= WORK REQUIRED =
From the line that contains "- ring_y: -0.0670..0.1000" through the line that contains "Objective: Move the", output every line of the listing below exactly and leave out all the rest.

= RECORD EXCERPTS =
^^^^^^^^^^^^^^^^

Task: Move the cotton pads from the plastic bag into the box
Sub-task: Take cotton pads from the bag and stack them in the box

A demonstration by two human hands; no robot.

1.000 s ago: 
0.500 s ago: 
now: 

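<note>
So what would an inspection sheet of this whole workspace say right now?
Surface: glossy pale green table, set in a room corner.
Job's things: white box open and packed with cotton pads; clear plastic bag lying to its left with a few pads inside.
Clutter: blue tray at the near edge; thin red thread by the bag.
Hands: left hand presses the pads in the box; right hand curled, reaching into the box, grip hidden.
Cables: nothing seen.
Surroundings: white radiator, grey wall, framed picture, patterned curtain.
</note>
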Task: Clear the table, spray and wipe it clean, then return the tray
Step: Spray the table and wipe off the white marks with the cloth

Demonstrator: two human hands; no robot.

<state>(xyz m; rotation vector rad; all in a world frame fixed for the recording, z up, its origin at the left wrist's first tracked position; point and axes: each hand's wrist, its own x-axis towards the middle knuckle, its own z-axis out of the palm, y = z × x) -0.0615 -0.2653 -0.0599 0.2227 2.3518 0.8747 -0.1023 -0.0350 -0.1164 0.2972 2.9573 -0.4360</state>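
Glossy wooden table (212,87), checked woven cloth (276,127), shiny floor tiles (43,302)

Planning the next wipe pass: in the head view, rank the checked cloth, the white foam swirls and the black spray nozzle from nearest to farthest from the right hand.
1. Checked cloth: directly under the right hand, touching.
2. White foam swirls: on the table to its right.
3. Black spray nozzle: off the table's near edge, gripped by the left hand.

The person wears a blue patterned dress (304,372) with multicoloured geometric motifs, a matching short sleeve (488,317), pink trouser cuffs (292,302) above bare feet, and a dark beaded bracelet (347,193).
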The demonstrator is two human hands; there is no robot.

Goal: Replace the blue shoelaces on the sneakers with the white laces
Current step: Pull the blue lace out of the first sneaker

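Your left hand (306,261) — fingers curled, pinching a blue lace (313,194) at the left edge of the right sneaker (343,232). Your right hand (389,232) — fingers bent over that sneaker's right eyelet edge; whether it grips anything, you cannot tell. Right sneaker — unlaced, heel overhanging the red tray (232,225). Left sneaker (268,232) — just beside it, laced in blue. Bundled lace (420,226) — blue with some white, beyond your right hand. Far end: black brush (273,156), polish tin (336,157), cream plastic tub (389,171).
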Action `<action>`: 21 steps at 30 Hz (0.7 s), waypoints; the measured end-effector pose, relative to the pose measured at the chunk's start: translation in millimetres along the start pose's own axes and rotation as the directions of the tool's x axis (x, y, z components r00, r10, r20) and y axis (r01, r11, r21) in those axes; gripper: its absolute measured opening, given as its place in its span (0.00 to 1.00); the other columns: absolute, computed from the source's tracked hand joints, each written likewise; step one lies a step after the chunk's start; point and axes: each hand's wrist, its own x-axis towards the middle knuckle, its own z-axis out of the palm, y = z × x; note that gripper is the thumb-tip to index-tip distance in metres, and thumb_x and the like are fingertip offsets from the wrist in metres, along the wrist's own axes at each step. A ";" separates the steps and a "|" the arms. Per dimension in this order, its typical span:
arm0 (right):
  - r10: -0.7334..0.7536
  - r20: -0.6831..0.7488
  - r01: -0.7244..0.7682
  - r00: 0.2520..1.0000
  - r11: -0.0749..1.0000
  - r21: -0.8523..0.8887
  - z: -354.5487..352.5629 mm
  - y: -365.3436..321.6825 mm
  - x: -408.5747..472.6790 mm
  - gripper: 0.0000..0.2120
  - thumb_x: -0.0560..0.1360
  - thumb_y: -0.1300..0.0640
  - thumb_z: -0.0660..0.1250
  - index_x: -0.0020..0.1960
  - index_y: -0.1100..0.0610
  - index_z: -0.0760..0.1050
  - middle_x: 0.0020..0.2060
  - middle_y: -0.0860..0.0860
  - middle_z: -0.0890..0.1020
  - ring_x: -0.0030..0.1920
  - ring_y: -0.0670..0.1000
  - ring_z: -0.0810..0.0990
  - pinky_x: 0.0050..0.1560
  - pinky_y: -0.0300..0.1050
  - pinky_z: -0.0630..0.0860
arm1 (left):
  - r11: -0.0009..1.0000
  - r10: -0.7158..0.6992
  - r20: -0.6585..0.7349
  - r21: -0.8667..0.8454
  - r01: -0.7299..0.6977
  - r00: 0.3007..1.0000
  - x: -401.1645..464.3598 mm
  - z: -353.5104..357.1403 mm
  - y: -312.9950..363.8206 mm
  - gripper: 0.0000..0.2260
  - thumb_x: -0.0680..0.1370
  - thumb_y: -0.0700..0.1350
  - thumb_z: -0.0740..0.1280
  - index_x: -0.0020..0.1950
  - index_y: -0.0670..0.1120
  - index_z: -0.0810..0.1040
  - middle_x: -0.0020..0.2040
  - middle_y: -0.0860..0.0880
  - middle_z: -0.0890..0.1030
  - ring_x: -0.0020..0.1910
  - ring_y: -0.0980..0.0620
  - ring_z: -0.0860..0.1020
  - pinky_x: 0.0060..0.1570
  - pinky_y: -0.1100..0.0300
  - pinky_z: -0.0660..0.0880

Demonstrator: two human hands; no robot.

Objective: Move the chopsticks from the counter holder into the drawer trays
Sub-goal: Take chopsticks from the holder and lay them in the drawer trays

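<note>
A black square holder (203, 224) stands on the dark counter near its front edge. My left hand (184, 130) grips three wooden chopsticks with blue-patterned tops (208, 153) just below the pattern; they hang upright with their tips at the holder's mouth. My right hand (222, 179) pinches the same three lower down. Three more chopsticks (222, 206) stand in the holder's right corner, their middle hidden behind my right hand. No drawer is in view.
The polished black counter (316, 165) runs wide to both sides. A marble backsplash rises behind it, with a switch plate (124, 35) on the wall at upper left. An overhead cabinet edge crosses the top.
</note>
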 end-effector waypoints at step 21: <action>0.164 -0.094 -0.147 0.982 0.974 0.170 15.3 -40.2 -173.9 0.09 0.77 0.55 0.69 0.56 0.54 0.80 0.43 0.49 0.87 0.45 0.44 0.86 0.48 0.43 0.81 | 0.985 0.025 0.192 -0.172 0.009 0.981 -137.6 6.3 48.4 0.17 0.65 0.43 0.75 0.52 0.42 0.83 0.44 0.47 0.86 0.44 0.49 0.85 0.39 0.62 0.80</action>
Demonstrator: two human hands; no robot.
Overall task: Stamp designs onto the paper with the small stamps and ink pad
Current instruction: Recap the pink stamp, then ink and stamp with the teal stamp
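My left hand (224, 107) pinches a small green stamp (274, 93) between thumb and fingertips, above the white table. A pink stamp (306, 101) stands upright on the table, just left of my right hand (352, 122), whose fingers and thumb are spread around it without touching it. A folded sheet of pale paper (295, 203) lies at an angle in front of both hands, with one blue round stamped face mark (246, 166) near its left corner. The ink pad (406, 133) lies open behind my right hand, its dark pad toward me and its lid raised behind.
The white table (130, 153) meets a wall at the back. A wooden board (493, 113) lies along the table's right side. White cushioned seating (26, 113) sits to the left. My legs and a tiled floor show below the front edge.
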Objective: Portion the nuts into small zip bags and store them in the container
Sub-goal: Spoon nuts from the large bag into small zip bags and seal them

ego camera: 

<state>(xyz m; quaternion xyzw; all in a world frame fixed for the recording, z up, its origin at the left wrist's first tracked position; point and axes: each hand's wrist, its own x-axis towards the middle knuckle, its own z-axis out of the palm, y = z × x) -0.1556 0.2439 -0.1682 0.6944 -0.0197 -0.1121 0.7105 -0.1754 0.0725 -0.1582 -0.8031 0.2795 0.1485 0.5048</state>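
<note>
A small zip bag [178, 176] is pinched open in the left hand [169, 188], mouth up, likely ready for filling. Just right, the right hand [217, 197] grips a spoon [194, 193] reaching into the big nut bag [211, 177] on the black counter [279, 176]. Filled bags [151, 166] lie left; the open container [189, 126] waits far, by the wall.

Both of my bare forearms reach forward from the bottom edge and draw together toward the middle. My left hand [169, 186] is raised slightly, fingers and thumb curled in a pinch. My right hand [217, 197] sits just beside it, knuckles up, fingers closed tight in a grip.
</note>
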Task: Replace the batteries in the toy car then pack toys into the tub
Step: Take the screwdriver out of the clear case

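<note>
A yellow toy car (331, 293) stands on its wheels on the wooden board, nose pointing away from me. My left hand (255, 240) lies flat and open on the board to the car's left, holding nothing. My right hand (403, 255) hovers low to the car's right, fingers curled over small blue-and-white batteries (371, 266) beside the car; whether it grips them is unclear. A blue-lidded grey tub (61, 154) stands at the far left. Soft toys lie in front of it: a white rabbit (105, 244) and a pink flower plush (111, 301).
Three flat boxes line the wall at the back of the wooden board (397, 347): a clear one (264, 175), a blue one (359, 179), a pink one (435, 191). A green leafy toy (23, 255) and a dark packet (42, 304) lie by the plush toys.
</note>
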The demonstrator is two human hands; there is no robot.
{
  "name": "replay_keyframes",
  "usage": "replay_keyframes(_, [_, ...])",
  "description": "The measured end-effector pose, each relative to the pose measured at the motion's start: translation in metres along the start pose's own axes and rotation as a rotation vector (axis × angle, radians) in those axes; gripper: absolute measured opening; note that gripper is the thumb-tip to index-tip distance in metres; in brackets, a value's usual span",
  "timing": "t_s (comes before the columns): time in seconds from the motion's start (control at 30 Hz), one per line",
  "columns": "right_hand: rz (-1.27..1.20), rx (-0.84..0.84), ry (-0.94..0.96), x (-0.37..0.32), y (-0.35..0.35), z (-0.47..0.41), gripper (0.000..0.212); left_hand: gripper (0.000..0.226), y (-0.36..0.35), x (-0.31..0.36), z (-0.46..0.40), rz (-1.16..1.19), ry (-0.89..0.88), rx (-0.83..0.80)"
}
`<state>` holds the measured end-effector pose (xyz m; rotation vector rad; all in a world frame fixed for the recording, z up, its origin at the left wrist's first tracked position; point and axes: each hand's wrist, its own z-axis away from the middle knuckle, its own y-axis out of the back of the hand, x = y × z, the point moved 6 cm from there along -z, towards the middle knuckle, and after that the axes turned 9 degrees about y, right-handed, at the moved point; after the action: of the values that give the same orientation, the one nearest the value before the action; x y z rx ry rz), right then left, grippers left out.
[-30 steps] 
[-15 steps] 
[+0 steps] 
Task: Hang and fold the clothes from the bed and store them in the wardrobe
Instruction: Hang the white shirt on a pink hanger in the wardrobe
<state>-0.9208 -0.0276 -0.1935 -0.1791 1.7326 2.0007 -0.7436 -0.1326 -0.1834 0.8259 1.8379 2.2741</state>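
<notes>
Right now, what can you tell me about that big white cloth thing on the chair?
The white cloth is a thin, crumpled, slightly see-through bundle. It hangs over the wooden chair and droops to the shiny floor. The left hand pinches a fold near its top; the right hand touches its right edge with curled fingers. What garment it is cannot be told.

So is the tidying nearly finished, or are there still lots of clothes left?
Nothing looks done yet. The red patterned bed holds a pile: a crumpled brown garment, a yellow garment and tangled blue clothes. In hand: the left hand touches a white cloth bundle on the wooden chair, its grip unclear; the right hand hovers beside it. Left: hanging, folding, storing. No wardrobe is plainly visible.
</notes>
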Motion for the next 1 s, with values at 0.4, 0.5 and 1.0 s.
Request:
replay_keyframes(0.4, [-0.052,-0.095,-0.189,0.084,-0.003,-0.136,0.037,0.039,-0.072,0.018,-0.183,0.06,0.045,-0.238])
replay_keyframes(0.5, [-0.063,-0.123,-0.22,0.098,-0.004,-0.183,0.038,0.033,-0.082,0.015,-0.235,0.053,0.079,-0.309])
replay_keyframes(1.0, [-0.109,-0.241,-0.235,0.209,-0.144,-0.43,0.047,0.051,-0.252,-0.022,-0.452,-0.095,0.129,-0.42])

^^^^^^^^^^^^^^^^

= TASK SOLUTION =
  - ring_y: -0.0670..0.1000
  - ring_z: -0.0810..0.0990
  - pinky_x: 0.0050..0.1560
  - pinky_y: -0.0300..0.1050
  - pinky_z: -0.0630..0.0860
arm1 (left):
  - r11: -0.0009..1.0000
  - r10: -0.7158..0.6992
  - r20: -0.6585..0.7349
  - r21: -0.8667..0.8454
  - r01: -0.7299..0.6977
  - r00: 0.3007..1.0000
  - x: -401.1645..464.3598 mm
  - z: -353.5104..357.1403 mm
  - y: -312.9950..363.8206 mm
  - gripper: 0.0000..0.2260
  - thumb_x: -0.0680..0.1370
  - thumb_y: -0.0700..0.1350
  - thumb_z: -0.0740..0.1280
  - index_x: -0.0020..0.1950
  - index_y: -0.0670..0.1120
  - index_z: -0.0810..0.1040
  - middle_x: -0.0020..0.2040
  - middle_y: -0.0860..0.0880
  - middle_z: -0.0890..0.1030
  - ring_x: -0.0020..0.1910
  - ring_y: -0.0980..0.0620
  - ring_z: -0.0860..0.1020
  - pinky_x: 0.0060..0.1570
  - pinky_y: -0.1100..0.0300
  - pinky_z: -0.0660..0.0880

Demonstrator: two human hands; no robot.

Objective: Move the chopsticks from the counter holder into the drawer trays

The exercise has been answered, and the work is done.